§ Aim of the exercise: Using the material below, repeat exactly the lines from the one with "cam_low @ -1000" through the one with "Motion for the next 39", ends included, without any images.

========

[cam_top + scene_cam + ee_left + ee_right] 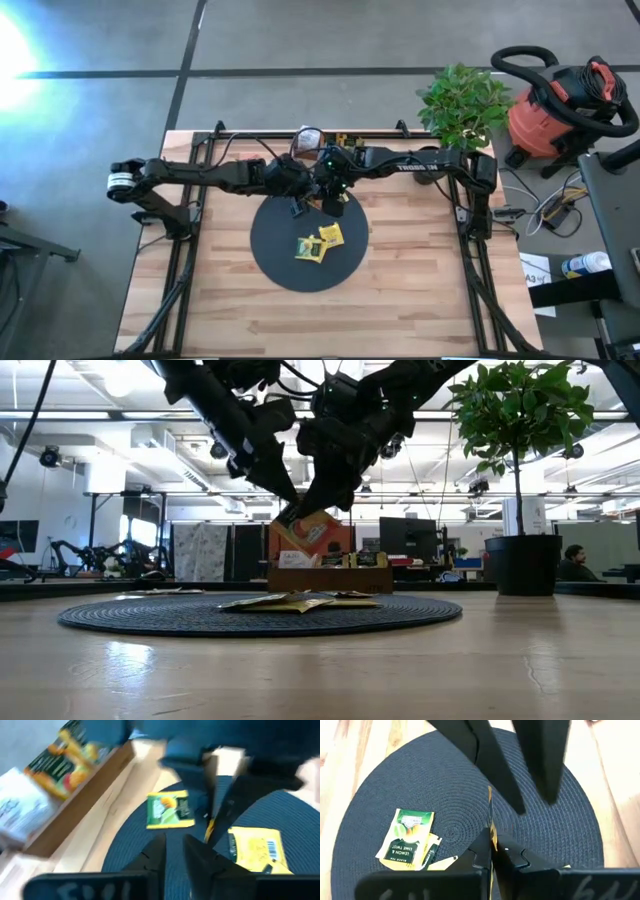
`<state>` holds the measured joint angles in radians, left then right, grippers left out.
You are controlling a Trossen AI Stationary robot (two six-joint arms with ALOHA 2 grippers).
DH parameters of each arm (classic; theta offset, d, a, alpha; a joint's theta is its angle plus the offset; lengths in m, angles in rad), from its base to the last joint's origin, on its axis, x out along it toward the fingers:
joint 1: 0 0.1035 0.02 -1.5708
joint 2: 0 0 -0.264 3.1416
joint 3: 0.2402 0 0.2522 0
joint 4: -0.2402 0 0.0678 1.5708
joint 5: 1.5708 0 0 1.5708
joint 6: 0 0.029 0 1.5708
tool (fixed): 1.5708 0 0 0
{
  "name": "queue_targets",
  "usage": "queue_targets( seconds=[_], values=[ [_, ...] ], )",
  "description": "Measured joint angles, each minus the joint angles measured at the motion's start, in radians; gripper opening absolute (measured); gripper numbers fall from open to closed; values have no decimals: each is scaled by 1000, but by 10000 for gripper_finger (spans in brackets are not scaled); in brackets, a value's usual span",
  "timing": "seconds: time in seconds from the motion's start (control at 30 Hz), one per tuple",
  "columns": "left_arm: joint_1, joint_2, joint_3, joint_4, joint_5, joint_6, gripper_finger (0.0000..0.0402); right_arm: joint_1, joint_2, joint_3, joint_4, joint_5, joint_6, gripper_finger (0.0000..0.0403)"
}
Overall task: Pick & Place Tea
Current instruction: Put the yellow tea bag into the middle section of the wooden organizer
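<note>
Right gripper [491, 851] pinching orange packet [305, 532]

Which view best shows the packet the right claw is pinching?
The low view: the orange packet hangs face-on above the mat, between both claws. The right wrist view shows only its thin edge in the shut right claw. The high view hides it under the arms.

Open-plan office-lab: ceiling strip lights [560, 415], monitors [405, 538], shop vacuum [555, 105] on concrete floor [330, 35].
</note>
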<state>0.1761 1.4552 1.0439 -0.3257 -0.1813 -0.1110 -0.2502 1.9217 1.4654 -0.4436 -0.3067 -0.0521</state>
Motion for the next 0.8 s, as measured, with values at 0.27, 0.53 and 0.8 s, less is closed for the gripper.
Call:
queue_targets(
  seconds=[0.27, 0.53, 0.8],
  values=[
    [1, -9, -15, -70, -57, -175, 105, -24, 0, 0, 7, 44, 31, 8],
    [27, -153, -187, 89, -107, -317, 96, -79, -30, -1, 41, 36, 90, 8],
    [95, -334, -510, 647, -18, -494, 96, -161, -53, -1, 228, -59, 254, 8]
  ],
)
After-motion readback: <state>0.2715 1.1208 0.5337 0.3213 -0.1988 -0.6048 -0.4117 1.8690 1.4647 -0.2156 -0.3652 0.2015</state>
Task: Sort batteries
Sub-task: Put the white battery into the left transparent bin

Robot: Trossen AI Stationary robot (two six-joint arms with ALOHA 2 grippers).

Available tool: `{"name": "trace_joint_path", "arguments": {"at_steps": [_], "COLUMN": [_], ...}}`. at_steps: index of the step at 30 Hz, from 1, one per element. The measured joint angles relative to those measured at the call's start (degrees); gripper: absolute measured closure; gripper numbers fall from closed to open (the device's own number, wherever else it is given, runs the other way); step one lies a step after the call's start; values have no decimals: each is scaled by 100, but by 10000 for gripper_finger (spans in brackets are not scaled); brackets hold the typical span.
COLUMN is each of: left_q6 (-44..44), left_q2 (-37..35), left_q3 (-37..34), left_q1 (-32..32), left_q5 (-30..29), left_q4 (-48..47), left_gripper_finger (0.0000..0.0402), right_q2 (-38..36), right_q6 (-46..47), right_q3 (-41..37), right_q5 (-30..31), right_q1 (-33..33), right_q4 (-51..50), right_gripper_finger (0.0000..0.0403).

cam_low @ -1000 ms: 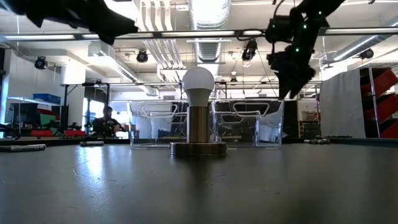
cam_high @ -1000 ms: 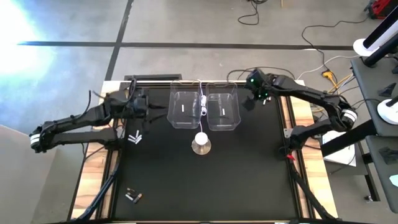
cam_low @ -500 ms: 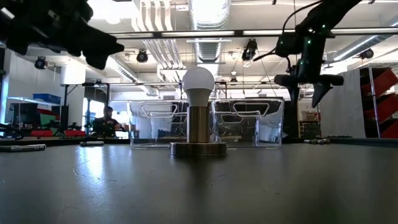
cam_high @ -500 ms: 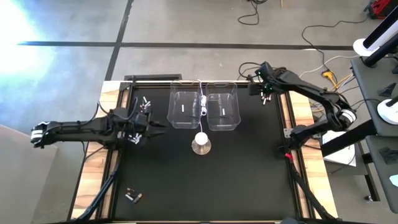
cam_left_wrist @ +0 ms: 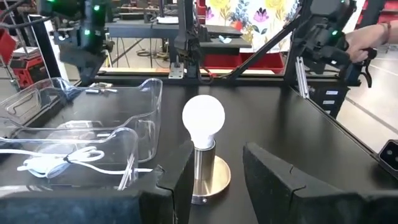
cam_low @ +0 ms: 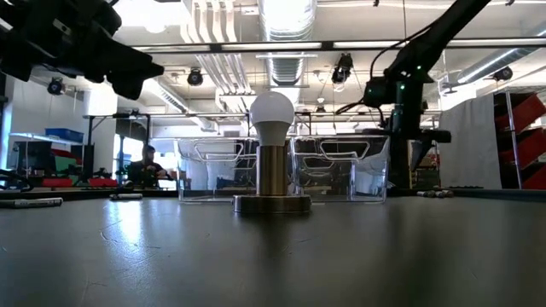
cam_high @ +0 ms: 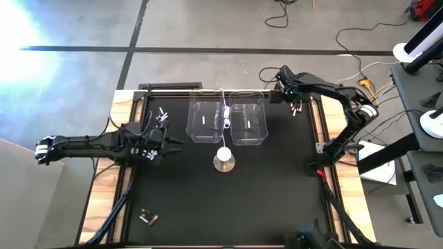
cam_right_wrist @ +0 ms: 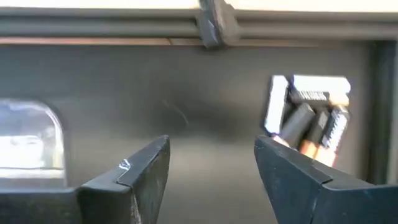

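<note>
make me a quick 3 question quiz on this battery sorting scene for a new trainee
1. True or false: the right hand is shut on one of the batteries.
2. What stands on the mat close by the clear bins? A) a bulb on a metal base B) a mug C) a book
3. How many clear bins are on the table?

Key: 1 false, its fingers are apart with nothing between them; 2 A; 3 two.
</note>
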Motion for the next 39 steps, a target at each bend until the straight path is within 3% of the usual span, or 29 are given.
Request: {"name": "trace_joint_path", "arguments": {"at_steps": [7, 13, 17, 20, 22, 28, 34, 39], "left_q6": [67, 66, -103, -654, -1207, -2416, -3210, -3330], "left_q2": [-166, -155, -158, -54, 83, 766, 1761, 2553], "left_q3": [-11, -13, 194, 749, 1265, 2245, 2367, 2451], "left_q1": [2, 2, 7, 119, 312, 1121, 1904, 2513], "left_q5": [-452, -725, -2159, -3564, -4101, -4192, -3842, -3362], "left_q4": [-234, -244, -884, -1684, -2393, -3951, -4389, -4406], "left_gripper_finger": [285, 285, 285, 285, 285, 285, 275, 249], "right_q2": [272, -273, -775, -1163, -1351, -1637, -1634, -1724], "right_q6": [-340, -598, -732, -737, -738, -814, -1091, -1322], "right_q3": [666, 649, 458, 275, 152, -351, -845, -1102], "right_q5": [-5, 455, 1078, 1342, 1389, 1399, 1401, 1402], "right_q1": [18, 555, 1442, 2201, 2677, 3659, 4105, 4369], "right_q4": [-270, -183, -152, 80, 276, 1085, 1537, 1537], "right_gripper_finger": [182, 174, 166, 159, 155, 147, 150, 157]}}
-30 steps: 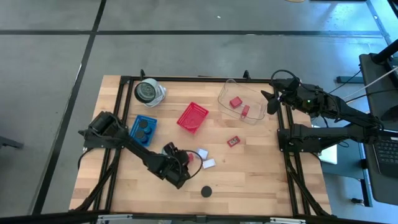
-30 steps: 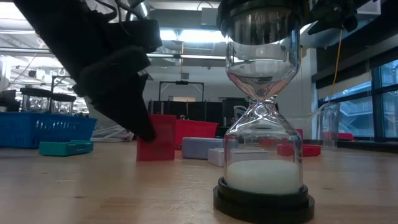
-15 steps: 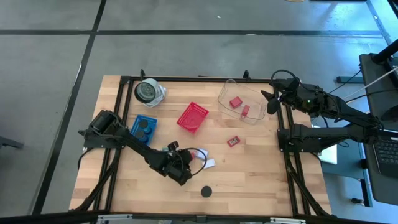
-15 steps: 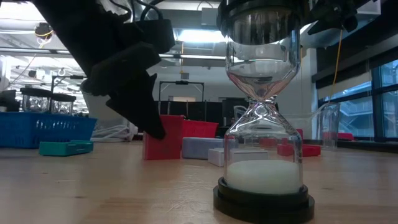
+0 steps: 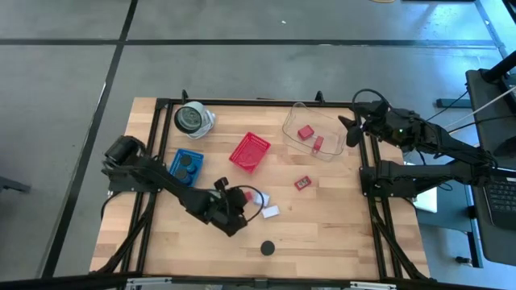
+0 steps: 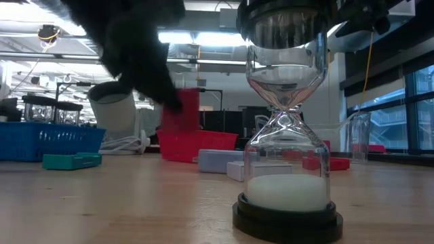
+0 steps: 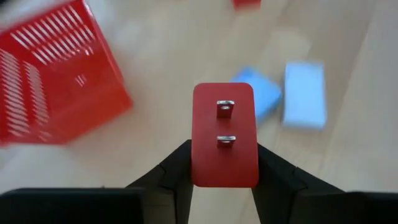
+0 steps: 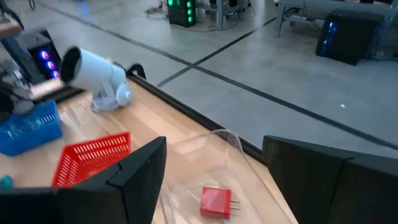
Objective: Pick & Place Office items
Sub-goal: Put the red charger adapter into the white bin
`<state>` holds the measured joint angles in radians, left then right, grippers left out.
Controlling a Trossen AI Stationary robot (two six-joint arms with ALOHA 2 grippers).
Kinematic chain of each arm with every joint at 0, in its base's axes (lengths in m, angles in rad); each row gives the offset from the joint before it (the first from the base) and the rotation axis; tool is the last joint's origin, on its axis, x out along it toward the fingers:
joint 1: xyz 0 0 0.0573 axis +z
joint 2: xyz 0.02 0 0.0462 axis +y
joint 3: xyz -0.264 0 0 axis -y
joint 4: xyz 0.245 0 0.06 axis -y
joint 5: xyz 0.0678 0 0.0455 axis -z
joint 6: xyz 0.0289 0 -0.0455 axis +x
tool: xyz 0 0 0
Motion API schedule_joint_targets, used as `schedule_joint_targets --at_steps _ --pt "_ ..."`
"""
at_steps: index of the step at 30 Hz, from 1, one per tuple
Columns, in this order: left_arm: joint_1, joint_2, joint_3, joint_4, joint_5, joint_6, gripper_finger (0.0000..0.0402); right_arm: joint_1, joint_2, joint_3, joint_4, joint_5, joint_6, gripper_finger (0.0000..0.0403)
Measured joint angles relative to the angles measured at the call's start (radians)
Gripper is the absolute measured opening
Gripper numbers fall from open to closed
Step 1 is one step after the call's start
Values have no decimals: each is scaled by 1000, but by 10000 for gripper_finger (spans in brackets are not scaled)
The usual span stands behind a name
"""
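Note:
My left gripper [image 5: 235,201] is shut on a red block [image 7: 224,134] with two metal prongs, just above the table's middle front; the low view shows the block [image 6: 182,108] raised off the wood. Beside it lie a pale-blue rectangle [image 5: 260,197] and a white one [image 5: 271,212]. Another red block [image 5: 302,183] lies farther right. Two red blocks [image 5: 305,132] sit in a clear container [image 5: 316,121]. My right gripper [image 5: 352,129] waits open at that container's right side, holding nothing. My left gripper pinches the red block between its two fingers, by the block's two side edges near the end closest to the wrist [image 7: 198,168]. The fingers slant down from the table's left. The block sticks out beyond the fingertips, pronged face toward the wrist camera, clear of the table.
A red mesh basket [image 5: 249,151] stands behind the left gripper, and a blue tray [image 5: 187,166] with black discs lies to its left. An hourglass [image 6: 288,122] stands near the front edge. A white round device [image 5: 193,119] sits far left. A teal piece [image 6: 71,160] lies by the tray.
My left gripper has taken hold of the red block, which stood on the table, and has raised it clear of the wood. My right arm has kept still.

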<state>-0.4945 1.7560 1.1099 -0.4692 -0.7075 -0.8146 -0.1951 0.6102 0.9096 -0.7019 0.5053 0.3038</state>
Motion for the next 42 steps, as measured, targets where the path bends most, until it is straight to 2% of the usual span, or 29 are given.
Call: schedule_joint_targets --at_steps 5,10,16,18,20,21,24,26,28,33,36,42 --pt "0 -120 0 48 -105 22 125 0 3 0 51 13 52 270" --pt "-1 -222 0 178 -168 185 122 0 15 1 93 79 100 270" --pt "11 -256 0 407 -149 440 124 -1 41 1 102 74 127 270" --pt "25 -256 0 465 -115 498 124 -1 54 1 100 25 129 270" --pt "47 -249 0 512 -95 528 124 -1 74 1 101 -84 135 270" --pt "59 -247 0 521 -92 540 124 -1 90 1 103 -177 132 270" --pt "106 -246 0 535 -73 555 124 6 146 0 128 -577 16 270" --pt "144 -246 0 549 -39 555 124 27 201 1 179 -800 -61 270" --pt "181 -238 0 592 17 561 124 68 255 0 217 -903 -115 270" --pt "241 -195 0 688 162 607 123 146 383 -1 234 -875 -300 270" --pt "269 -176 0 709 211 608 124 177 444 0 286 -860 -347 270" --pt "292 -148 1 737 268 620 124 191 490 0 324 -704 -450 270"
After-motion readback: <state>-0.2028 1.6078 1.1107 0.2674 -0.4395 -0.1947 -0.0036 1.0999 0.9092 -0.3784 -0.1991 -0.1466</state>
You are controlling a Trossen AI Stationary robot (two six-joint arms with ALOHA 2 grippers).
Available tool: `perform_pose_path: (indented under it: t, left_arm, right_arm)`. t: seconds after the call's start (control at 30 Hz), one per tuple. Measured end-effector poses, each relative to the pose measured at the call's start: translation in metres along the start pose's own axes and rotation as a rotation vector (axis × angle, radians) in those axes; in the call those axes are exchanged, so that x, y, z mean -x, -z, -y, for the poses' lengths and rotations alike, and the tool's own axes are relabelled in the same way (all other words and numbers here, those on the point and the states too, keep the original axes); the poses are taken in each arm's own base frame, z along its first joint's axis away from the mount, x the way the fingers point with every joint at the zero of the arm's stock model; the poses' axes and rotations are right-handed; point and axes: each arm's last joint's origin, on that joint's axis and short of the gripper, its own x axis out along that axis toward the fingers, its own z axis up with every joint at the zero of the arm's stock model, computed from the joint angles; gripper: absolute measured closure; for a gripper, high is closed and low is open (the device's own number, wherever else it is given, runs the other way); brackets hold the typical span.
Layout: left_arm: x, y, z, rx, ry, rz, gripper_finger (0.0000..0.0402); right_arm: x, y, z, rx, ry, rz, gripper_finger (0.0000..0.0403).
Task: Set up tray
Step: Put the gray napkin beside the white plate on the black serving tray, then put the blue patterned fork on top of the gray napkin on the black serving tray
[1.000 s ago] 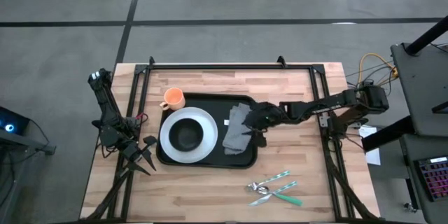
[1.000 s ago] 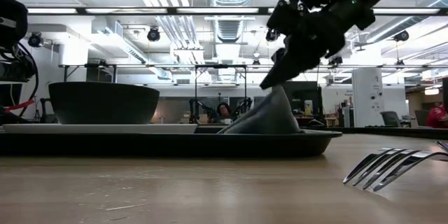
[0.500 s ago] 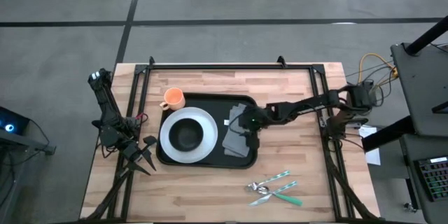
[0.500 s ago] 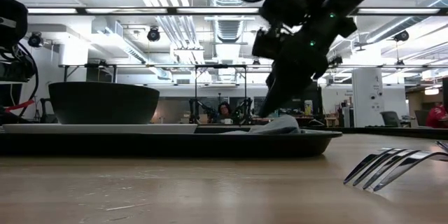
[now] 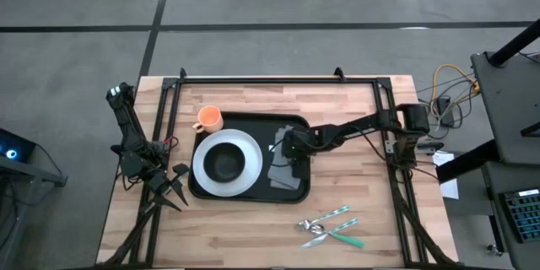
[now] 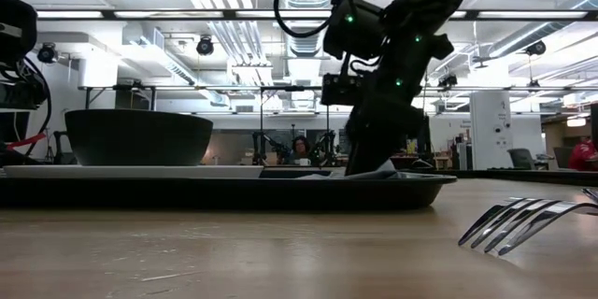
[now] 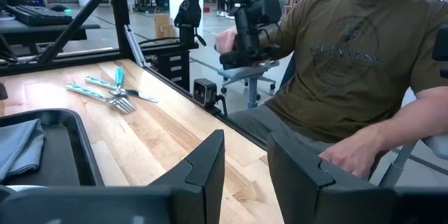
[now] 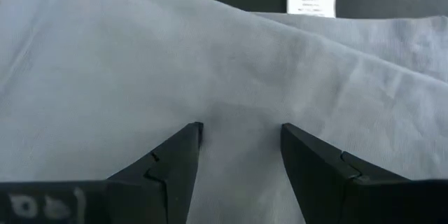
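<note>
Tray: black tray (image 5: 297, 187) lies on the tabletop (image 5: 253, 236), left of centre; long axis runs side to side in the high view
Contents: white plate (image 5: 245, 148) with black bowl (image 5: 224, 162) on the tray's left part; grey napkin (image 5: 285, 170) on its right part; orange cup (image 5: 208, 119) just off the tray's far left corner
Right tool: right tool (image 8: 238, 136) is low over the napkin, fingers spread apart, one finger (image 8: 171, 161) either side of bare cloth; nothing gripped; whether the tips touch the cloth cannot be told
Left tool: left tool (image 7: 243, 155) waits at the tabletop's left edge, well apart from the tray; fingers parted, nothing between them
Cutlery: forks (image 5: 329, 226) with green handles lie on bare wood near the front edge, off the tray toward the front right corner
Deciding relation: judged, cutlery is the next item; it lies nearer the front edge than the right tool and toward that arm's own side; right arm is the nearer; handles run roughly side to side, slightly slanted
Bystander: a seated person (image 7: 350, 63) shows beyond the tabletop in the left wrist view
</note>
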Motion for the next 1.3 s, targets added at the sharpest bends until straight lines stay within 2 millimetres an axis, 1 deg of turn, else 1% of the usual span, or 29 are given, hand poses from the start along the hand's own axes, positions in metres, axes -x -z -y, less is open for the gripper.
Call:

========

§ Output for this task:
cam_low @ -1000 ms: 
cam_high @ -1000 ms: 
cam_low @ -500 ms: 
cam_high @ -500 ms: 
cam_left_wrist @ +0 ms: 
cam_low @ +0 ms: 
cam_high @ +0 ms: 
cam_right_wrist @ +0 ms: 

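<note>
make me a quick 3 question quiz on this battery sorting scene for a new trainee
1. True or false: the right hand is shut on one of the batteries.
2. What stands on the mat close by the clear bins? A) a bulb on a metal base B) a mug C) a book
3. How many clear bins are on the table?

Key: 1 false, its fingers are apart with nothing between them; 2 A; 3 two.
</note>
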Motion for the next 39 steps, a target at each bend until the straight path is within 3% of the usual span, or 29 are given.

No additional output is required.